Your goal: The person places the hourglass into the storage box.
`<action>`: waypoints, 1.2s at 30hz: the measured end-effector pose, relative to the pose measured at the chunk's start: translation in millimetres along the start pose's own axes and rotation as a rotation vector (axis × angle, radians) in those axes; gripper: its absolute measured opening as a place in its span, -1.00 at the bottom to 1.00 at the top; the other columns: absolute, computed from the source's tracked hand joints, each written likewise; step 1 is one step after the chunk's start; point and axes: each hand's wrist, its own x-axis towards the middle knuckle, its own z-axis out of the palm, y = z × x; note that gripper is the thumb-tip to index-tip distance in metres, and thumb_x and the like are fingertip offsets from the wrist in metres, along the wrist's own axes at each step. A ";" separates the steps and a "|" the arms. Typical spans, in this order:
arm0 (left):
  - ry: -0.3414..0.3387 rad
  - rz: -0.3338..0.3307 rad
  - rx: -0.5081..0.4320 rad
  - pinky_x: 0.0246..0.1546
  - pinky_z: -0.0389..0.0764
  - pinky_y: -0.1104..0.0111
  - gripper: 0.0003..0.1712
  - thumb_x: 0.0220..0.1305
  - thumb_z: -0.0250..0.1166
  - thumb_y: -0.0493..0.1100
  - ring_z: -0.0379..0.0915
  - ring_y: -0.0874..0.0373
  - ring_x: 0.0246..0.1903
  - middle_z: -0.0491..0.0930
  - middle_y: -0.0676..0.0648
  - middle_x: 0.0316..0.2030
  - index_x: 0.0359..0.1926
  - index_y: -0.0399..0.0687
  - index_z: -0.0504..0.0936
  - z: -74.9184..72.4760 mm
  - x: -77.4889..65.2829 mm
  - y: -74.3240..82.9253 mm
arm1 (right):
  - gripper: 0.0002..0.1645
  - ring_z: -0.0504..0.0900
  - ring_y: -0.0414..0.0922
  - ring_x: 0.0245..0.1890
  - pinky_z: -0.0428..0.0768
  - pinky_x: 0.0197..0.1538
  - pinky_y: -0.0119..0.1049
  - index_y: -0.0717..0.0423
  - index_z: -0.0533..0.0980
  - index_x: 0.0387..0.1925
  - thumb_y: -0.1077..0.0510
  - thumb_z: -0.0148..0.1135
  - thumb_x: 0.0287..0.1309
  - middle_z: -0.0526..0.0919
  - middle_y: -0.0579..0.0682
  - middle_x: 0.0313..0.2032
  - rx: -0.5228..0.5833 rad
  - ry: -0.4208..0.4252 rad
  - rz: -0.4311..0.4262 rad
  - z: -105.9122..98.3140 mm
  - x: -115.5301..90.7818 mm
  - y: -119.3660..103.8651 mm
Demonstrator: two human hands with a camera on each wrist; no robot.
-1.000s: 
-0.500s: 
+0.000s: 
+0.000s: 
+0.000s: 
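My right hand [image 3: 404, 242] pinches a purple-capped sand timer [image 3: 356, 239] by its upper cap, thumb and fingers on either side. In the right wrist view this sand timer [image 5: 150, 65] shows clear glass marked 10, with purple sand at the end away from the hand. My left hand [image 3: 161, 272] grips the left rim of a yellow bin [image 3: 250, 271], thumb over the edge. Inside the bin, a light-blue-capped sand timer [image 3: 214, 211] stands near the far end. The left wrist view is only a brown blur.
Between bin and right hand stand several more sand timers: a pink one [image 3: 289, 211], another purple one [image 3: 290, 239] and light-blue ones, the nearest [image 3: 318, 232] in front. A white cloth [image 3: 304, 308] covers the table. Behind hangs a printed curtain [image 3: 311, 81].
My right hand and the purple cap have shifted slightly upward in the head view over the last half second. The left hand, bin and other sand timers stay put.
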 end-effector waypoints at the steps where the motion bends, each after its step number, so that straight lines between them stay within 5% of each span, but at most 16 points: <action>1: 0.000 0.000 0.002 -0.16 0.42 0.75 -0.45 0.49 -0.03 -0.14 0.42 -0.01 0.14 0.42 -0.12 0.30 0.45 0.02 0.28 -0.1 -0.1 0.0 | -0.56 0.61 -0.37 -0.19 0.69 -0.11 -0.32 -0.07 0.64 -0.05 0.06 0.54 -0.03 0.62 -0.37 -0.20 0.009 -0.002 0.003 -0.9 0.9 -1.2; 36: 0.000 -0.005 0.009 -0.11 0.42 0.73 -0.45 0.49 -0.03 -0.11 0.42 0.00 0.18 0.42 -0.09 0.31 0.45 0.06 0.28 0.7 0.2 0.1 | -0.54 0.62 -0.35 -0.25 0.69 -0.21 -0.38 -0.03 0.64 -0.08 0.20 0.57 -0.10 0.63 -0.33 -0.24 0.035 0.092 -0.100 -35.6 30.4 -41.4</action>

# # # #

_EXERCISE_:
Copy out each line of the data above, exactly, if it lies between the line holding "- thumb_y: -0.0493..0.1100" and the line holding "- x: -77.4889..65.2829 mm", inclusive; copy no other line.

_PROBLEM SOLUTION_:
  - thumb_y: -0.0493..0.1100
  - ring_z: -0.0379..0.0915
  - ring_y: -0.0874..0.0373
  - ring_x: 0.0246..0.1903
  - middle_z: -0.0491..0.0930
  - middle_y: -0.0676..0.0648
  - middle_x: 0.0316..0.2030
  - index_x: 0.0359..0.1926
  - index_y: -0.0399..0.0687
  - index_z: -0.0504..0.0936
  - z: -74.9184..72.4760 mm
  - x: -77.4889..65.2829 mm

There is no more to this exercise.